◆ Task prompt
Starting from the first line below, repeat the data exactly through to the last.

◆ Material to process
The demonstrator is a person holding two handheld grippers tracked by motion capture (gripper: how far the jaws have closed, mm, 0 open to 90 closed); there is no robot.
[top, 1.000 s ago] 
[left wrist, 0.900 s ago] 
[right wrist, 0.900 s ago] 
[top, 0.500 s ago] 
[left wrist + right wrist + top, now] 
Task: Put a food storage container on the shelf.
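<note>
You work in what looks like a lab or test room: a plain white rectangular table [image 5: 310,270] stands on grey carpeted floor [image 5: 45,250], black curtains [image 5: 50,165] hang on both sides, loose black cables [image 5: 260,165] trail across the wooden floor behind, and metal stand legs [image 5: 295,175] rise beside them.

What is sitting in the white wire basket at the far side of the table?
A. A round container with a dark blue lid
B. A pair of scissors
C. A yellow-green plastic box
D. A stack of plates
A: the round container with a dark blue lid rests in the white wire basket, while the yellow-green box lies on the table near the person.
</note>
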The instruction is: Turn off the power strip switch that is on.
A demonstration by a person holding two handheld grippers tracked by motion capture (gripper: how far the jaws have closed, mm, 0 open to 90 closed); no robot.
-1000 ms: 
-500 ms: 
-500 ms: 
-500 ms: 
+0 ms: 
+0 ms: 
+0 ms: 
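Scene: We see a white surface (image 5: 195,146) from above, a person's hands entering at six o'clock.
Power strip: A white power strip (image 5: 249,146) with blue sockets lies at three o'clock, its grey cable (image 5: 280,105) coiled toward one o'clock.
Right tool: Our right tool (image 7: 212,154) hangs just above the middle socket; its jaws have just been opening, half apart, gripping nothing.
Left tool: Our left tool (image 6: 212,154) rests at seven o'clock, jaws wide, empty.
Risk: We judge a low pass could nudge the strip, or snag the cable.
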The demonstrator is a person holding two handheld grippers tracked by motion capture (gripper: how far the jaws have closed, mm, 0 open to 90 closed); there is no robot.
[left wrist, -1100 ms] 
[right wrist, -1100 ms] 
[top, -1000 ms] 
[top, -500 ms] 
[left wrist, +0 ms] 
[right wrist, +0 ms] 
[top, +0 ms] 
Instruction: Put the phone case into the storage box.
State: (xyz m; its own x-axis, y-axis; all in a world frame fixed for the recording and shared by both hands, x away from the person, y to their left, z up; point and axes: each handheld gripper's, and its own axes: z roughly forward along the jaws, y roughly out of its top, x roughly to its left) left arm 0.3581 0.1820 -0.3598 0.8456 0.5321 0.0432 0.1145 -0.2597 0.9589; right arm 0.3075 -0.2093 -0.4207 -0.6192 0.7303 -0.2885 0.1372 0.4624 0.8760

◆ Worked solution
The demonstrator is a person holding two handheld grippers tracked by motion capture (gripper: how far the jaws have closed, mm, 0 open to 90 closed); there is no robot.
[top, 1.000 s ago] 
[left wrist, 0.900 s ago] 
[right wrist, 0.900 s ago] 
[top, 0.500 s ago] 
[left wrist + right wrist + top, now] 
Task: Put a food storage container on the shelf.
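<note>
You work in what looks like a lab or test room: a plain white rectangular table [image 5: 310,270] stands on grey carpeted floor [image 5: 45,250], black curtains [image 5: 50,165] hang on both sides, loose black cables [image 5: 260,165] trail across the wooden floor behind, and metal stand legs [image 5: 295,175] rise beside them.

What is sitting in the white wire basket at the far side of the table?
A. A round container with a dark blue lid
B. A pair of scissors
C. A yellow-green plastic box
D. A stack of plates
A: the round container with a dark blue lid rests in the white wire basket, while the yellow-green box lies on the table near the person.
</note>
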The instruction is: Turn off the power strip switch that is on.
A demonstration by a person holding two handheld grippers tracked by motion capture (gripper: how far the jaws have closed, mm, 0 open to 90 closed); no robot.
-1000 ms: 
-500 ms: 
-500 ms: 
-500 ms: 
+0 ms: 
+0 ms: 
+0 ms: 
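Scene: We see a white surface (image 5: 195,146) from above, a person's hands entering at six o'clock.
Power strip: A white power strip (image 5: 249,146) with blue sockets lies at three o'clock, its grey cable (image 5: 280,105) coiled toward one o'clock.
Right tool: Our right tool (image 7: 212,154) hangs just above the middle socket; its jaws have just been opening, half apart, gripping nothing.
Left tool: Our left tool (image 6: 212,154) rests at seven o'clock, jaws wide, empty.
Risk: We judge a low pass could nudge the strip, or snag the cable.
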The demonstrator is a person holding two handheld grippers tracked by motion capture (gripper: how far the jaws have closed, mm, 0 open to 90 closed); there is no robot.
[left wrist, -1100 ms] 
[right wrist, -1100 ms] 
[top, -1000 ms] 
[top, -500 ms] 
[left wrist, +0 ms] 
[right wrist, +0 ms] 
[top, +0 ms] 
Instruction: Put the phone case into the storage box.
State: (xyz m; its own x-axis, y-axis; all in a world frame fixed for the recording and shared by both hands, x away from the person, y to their left, z up; point and axes: each handheld gripper's, and its own axes: z roughly forward along the jaws, y roughly out of its top, x roughly to its left) left arm 0.3581 0.1820 -0.3598 0.8456 0.5321 0.0432 0.1145 -0.2597 0.9589; right arm 0.3075 -0.2093 -0.4207 -0.6192 0.7303 -0.2885 0.1372 0.4624 0.8760

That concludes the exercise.